I’m sure that an industry standard fabric is a good thing, especially for off chip and off interposer module communication, but hosting many different processors on a silicon interposer module with that interposer’s substrate made of the exact same material as the processors dies themselves has many more interesting possibilities for wiring separately fabbed processor dies and still being able to wire these separate processor dies as if they where made on a single monolithic die. Currently the interposer designs are only passive in nature, just hosting thousands of traces, but future silicon interposer designs may be of the active design and maybe hosting much wider versions of this CCIX/other custom fabrics along with active circuitry to run the fabrics.
It just appears with the silicon interposer technologies potential, that these other connection technologies will be somehow be quickly supplanted, at least for inter-processor die on silicon interposer communication is concerned. So maybe this CCIX technology will have to come in two versions one for the old single monolithic die/off module communication over a narrower fabric, and one other CCIX type of industry/standard much wider parallel standard fabric for complete SOCs/APUs hosted on a silicon interposer package.

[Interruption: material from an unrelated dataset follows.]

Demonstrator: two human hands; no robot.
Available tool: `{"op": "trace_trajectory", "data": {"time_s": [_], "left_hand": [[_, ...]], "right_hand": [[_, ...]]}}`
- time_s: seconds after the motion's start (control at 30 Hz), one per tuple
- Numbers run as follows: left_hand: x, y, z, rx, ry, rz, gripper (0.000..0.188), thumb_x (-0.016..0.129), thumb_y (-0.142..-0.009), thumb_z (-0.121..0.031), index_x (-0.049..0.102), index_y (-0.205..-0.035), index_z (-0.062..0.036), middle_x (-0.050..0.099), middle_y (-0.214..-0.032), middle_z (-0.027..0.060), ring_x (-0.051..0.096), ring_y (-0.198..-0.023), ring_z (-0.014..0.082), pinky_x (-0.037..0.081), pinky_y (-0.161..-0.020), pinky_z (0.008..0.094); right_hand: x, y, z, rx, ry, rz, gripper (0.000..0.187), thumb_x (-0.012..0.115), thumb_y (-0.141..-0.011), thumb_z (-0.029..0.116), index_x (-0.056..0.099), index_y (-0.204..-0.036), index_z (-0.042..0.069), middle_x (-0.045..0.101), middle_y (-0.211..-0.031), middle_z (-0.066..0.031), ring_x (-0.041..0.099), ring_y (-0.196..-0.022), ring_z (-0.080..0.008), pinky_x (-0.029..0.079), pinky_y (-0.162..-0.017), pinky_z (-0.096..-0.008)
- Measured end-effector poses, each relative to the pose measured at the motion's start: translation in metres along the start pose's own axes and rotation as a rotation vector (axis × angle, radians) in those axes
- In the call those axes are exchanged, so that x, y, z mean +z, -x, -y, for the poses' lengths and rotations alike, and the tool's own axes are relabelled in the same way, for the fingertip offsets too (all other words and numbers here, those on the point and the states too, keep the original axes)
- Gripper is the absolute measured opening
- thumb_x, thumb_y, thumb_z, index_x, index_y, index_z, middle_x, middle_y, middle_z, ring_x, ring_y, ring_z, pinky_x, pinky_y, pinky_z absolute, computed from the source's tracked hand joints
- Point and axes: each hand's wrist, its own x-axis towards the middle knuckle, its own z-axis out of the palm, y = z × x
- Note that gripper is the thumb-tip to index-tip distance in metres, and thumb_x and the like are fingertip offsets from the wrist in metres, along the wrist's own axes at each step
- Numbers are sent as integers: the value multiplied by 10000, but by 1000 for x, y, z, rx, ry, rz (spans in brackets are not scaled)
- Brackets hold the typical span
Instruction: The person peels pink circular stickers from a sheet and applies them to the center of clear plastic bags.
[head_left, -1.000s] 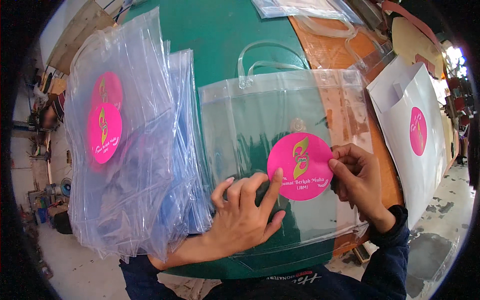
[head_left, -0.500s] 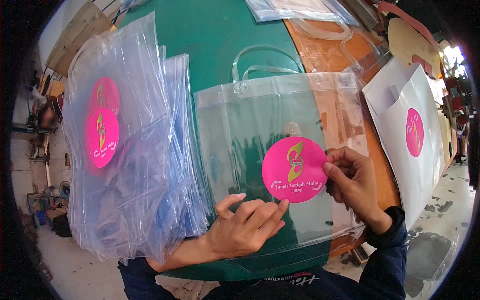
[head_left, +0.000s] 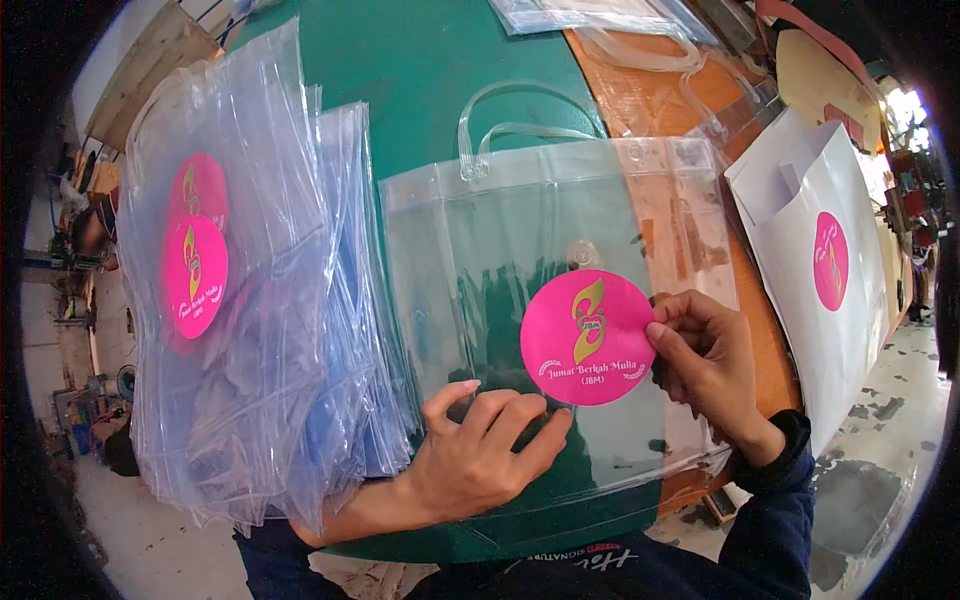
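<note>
A clear plastic bag (head_left: 455, 320) with see-through loop handles lies flat in front of me. Over its middle is a round pink sticker (head_left: 590, 375) with a green and yellow emblem and white lettering. My right hand (head_left: 705, 360) pinches the sticker's right edge between thumb and forefinger. Just left of the sticker's lower edge, my left hand (head_left: 485, 450) is over the bag, fingers bent and apart, holding nothing. Whether the sticker lies fully against the plastic I cannot tell.
At left a thick pile of clear bags (head_left: 270, 400) bears pink stickers. A white paper bag (head_left: 800, 210) with a similar sticker stands at right. More clear plastic (head_left: 600, 15) lies at the far edge of the green tabletop (head_left: 420, 60), beside an orange-brown wood surface (head_left: 625, 90).
My left hand's fingers have bent and spread further, and the hand has shifted slightly left. The right hand keeps its pinch on the sticker. The whole view has shifted slightly.
</note>
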Motion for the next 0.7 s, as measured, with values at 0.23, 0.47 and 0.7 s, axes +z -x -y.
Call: {"op": "trace_trajectory", "data": {"time_s": [0.23,0.47,0.7], "left_hand": [[-7,-7,-3,-98,-73,55,354,634,-695,-309,585,-1012,-159,470,-927,2,456,-879,144,268,-821,405],[-9,-15,0,-253,-81,174,702,603,-692,-368,403,-1245,16,384,-931,102,373,-847,253,275,-760,426],[-15,-14,-13,-248,-176,266,742,544,-733,-435,355,-1275,35,370,-911,101,344,-854,276,270,-754,435]], "right_hand": [[-2,-1,-4,-36,-38,10,95,558,-826,66,545,-866,-19,551,-647,-12,447,-454,-22,332,-365,-168],[-1,-1,-2,-25,15,2,103,557,-828,73,544,-869,-21,551,-643,-16,446,-451,-24,332,-363,-169],[-2,-1,-3,-21,8,11,115,560,-828,84,547,-869,-22,553,-647,-18,450,-454,-24,333,-362,-171]]}}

Moore’s economic observation/”Law” is fast running out for economically shrinking things in planar dimension(more so than the limitations of the laws of physics). So why not start spread things out on a silicon interposer package and wiring them up via 10s of thousands of interposer traces, for the dies with too much thermal dissipation issues to be readily stacked while also stacking things on the same interposer package that can be readily stacked like HBM memory.

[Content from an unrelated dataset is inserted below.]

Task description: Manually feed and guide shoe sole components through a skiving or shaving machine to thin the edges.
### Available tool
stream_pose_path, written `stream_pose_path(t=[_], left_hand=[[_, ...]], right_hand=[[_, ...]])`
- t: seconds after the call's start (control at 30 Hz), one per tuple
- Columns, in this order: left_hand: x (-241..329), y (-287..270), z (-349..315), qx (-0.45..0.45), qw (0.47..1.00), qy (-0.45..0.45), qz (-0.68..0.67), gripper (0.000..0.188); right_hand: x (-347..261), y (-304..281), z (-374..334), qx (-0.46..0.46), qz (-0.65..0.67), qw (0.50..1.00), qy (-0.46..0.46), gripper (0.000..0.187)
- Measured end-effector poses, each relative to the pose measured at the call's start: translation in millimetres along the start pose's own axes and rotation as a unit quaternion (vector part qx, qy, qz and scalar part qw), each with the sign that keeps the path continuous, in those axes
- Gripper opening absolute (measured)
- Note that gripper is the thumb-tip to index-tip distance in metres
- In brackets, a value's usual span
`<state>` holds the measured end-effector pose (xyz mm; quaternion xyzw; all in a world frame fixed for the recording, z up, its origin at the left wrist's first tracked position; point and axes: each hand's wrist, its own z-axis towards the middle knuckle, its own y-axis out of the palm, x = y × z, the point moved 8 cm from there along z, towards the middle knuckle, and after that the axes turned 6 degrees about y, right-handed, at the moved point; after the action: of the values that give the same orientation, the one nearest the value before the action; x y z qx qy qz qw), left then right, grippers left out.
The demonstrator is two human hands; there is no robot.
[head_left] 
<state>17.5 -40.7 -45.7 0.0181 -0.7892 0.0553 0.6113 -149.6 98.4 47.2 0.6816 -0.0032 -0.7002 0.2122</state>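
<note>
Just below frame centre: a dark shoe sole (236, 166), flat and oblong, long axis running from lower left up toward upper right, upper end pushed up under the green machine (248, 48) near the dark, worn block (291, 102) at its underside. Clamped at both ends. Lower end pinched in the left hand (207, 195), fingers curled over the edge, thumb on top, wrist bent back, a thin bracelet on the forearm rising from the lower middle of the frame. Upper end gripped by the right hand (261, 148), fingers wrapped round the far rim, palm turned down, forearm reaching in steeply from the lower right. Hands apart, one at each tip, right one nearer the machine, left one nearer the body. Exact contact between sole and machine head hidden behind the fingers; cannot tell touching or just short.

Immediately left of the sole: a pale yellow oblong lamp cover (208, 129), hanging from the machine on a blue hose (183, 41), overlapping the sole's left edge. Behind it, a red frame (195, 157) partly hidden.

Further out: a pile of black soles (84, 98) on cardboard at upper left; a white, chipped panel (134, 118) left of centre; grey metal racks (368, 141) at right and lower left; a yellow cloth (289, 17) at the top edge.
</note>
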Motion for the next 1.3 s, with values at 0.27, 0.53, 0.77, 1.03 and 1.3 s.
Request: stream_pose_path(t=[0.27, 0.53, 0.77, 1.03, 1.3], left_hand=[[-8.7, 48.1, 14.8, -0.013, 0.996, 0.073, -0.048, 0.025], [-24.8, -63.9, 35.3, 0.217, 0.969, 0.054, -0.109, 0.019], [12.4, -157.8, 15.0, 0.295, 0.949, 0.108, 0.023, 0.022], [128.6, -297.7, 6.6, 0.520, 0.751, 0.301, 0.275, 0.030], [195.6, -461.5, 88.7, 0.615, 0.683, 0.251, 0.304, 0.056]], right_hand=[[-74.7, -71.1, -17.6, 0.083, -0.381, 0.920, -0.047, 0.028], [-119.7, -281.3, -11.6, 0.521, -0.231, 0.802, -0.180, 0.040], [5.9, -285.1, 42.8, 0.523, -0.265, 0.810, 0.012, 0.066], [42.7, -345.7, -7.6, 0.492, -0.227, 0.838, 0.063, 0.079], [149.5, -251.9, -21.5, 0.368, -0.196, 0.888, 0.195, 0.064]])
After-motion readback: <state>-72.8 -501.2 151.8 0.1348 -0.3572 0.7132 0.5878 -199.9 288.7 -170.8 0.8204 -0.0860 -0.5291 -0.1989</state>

Future AMD(Navi) GPUs, and APUs on an interposer package, designs may make use of many smaller GPU Dies wired up via a silicon interposer in some modular fashion so that the necessity of having to fabricate fewer large GPU monolithic dies per wafer, at larger per wafer yield loss issues, can be supplanted by making many smaller monolithic GPU die units, and a larger number of dies per wafer with much lower dies/wafer yield losses. If you look at a larger monolithic GPU die, its most definitely made up of much smaller blocks of completely modular functional units that are wired up on a single monolithic die with an on monolithic die wide parallel connection fabric. So it would be very easy to move the fabric on the interposer’s silicon substrate and make the modular functional blocks into separate smaller die units of one or more of these blocks of GPU functional units.

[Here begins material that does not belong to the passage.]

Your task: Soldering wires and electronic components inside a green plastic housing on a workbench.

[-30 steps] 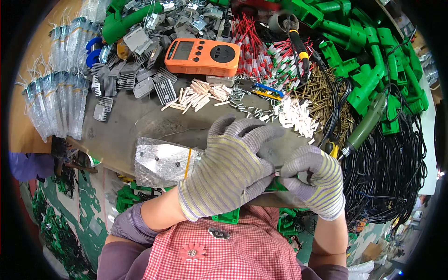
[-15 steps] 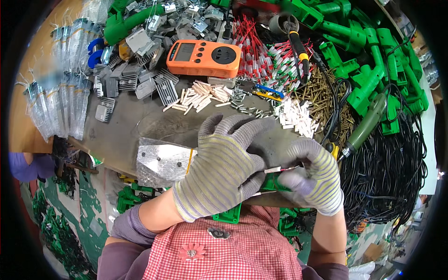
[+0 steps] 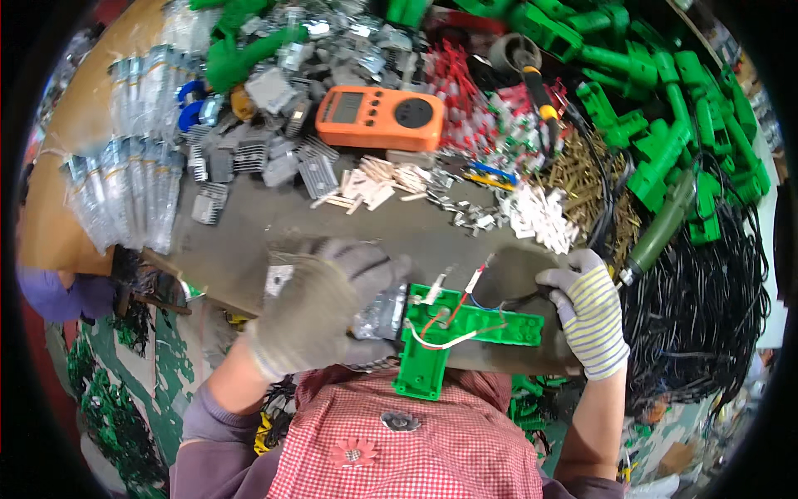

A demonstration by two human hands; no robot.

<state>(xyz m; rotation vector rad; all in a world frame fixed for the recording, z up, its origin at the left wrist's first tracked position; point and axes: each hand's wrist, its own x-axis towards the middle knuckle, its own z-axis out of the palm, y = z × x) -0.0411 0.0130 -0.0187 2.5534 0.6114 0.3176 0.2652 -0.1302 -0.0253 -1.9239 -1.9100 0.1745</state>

So maybe there should be a standardized much wider parallel industry standard interposer fabric for silicon interposer based SOC’s/APUs that is similar in scope the standardized motherboard form factors and communication fabrics(PCI, etc.) that are in use today. The silicon interposer package may supplant to PCB based motherboard for the hosting of the main processor dies and their stand connection fabrics, as well as first tier DRAM memory stores(HBM, other memory stacks). The PCB main-board will become mainly there to host the power traces and some secondary extra Dram cards, as well as the interposer module/s, etc.